Non seulement le niveau de dépenses agricoles en Afrique subsaharienne est bien inférieur à celui des autres régions en développement, mais il est faussé par divers programmes de subventions et transferts qui tendent à favoriser les plus aisés au détriment du secteur en général et des pauvres. Par ailleurs, les défaillances du processus budgétaire en tant que tel amenuisent l’efficacité des dépenses publiques. Cela dit, les auteurs du rapport estiment que l’augmentation des dépenses publiques consacrées à l’agriculture et la consolidation des dépenses publiques agricoles sont des éléments importants, mais insuffisants, pour donner un souffle à la croissance agricole et amorcer la réduction de la pauvreté. Les investissements dans les infrastructures rurales, la santé et l’éducation sont tout aussi importants, de même que le fait que ces investissements judicieux doivent s’accompagner de toute une gamme d’autres mesures politiques. Il est urgent, estime la Banque mondiale, de réorienter les dépenses gouvernementales vers la fourniture de biens publics, plutôt que de privilégier des groupes spécifiques de producteurs comme c’est le cas actuellement.
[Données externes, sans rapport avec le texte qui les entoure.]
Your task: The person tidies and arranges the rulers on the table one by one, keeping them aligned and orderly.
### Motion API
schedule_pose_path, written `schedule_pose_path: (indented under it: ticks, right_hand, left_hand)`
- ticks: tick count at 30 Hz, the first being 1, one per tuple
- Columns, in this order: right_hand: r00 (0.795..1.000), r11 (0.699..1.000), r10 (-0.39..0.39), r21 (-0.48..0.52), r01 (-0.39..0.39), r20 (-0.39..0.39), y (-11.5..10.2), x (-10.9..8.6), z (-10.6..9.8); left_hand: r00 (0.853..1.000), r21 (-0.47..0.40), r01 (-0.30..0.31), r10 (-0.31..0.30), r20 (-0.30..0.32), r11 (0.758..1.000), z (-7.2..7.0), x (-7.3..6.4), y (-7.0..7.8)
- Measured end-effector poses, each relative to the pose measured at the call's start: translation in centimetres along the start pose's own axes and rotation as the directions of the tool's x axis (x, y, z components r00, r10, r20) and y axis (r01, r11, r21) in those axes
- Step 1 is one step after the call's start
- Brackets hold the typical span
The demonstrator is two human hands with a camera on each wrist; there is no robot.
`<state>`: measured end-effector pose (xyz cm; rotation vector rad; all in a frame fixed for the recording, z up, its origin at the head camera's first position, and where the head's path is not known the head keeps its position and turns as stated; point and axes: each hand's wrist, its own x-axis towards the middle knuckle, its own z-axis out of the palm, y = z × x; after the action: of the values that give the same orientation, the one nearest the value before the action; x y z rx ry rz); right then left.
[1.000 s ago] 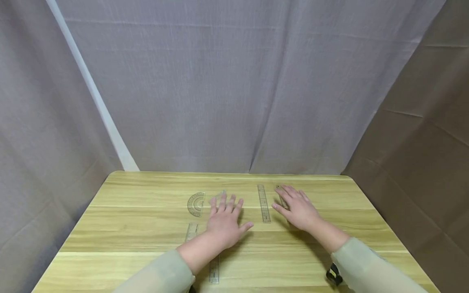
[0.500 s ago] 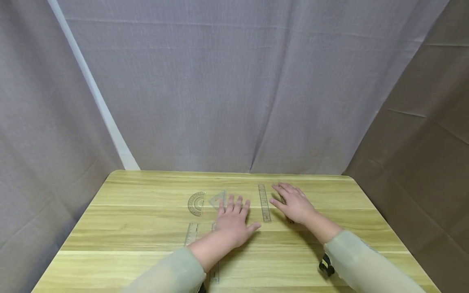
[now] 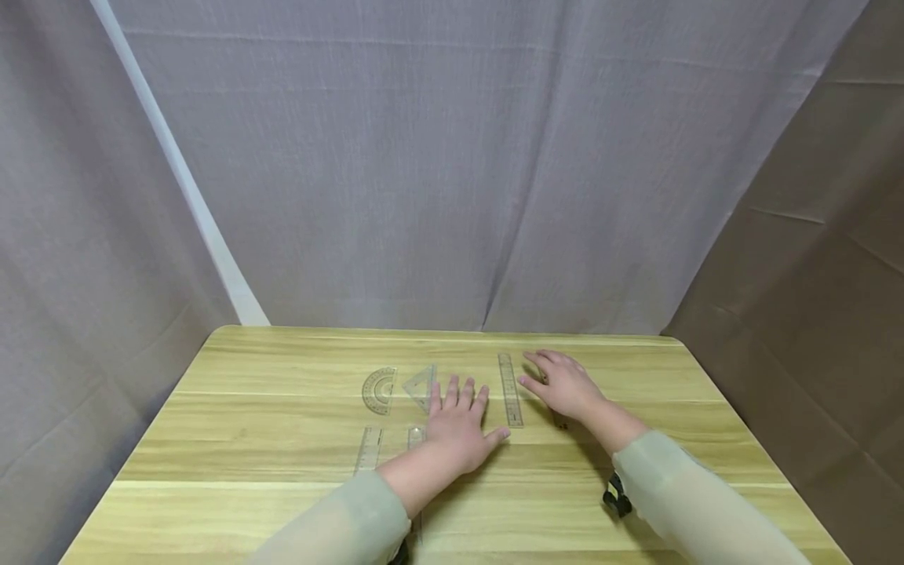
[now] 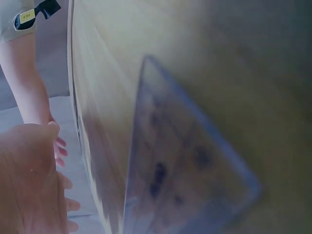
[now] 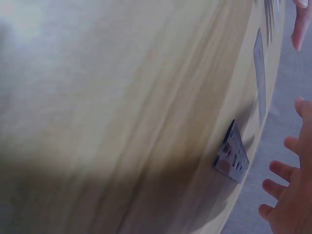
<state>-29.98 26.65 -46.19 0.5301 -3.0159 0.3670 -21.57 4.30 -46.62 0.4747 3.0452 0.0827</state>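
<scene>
My left hand (image 3: 461, 433) is spread palm down over the table, fingers straight, holding nothing. Just beyond its fingertips lies a clear set square (image 3: 421, 386); a protractor (image 3: 378, 391) is left of that. Partly under my left forearm is a narrow clear ruler (image 3: 415, 435). My right hand (image 3: 567, 386) hovers with loosely bent fingers above a flat strip, mostly hidden from the head; the right wrist view shows this strip (image 5: 232, 158) with dark shapes on it. Between the hands lies another clear ruler (image 3: 510, 391).
A wider clear ruler (image 3: 368, 450) lies left of my left forearm. In the left wrist view, a blurred clear plastic piece (image 4: 180, 161) is close to the camera. A grey curtain (image 3: 395, 173) closes off the wooden table's (image 3: 247, 424) far edge.
My left hand has shifted right, exposing more of the set square. My right hand has slid slightly left, its fingertips nearer the middle ruler. The rulers and protractor keep their places.
</scene>
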Motion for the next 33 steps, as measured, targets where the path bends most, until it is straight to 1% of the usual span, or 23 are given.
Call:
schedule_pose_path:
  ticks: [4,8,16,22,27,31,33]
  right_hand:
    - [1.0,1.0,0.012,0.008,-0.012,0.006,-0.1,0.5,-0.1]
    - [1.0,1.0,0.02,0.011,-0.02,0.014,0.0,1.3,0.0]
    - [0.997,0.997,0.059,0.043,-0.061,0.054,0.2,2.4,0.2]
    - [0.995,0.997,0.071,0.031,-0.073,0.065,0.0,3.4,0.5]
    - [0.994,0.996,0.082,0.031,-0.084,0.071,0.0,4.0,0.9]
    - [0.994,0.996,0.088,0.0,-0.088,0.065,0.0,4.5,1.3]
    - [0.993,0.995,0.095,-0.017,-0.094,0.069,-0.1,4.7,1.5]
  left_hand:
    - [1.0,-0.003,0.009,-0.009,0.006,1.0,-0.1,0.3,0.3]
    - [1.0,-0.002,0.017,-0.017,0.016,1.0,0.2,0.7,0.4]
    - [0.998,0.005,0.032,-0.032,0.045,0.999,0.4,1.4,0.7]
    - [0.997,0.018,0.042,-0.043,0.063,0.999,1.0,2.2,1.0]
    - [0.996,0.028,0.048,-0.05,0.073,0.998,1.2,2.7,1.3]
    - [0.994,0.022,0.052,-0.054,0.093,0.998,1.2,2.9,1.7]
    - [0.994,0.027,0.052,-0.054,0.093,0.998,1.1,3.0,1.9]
En Afrique, la résurgence des programmes de subventions aux intrants est sans doute l’évolution la plus importante de ces dernières années dans le domaine des politiques relatives aux dépenses publiques agricoles. Ensemble, dix Etats africains consacrent plus d’un milliard de dollars par an aux seules subventions aux intrants, principalement aux engrais. Ces programmes avaient été presque éliminés au cours de la période d’ajustement structurel de l’Afrique pendant les années 1990. Toutefois, ils ont depuis fait un retour en force, dû en partie à l’attachement que certains dirigeants africains continuent de nourrir pour les subventions— bien qu’ils subissent des pressions pour les éradiquer- et en partie aux incertitudes relatives à l’approvisionnement alimentaire au cours de la période d’instabilité des prix mondiaux des denrées alimentaires et des engrais en 2007-08, écrivent les auteurs.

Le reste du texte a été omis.